Assigned task
The expected answer is every line from the material below that has the word "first".
_ _ _ _ _ _ _
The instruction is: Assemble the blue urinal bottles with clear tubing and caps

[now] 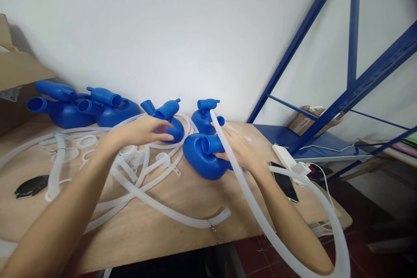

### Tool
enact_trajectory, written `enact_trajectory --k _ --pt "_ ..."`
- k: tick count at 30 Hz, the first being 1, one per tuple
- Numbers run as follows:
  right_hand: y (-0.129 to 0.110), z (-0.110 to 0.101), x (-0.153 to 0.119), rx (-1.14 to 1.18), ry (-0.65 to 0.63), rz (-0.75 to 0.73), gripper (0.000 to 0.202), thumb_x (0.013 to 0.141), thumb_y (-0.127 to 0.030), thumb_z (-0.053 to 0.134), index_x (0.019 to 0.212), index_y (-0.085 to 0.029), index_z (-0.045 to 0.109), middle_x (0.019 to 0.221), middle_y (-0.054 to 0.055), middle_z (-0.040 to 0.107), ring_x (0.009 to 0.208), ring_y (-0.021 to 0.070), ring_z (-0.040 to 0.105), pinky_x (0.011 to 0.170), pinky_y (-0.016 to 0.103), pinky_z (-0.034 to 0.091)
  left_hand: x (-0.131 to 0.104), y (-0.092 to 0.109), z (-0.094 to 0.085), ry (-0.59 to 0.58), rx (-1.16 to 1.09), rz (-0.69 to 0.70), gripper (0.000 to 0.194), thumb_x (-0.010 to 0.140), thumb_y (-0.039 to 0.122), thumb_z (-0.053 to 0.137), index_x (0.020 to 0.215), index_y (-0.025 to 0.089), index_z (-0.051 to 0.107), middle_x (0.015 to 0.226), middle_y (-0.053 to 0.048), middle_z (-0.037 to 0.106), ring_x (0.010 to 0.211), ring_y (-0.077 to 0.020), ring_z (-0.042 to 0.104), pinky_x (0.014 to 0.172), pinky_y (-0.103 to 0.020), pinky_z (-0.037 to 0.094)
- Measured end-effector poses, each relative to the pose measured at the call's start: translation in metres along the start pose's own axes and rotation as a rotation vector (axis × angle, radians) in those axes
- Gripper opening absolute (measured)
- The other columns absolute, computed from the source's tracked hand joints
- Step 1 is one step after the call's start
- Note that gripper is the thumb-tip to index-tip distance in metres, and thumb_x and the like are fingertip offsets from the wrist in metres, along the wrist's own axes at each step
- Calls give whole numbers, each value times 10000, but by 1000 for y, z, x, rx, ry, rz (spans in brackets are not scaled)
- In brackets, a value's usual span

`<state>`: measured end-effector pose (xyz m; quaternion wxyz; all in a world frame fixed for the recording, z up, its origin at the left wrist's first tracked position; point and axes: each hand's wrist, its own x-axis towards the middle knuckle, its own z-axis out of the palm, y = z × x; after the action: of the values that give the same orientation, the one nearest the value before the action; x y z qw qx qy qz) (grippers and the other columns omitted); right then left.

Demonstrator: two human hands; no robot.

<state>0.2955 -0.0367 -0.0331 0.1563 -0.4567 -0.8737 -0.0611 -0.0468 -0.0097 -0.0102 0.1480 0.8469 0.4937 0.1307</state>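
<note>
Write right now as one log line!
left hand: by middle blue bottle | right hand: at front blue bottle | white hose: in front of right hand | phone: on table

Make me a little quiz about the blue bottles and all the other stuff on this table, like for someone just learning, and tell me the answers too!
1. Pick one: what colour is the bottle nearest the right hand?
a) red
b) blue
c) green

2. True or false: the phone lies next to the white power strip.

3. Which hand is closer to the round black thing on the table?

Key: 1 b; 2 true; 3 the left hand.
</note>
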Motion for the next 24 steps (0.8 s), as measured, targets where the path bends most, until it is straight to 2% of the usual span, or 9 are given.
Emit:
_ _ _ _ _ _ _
Response area
- k: tick count at 30 Hz, the first being 1, one per tuple
`<state>`: measured end-effector pose (xyz m; quaternion wxyz; all in a world frame fixed for the recording, z up, its origin at the left wrist's first tracked position; point and axes: each hand's wrist, its own x-axis towards the middle knuckle, its own z-axis out of the palm, y = z × x; after the action: of the values that give the same orientation, the one nearest the value before the action; x y z qw qx qy qz) (grippers and the other columns omitted); right then left.

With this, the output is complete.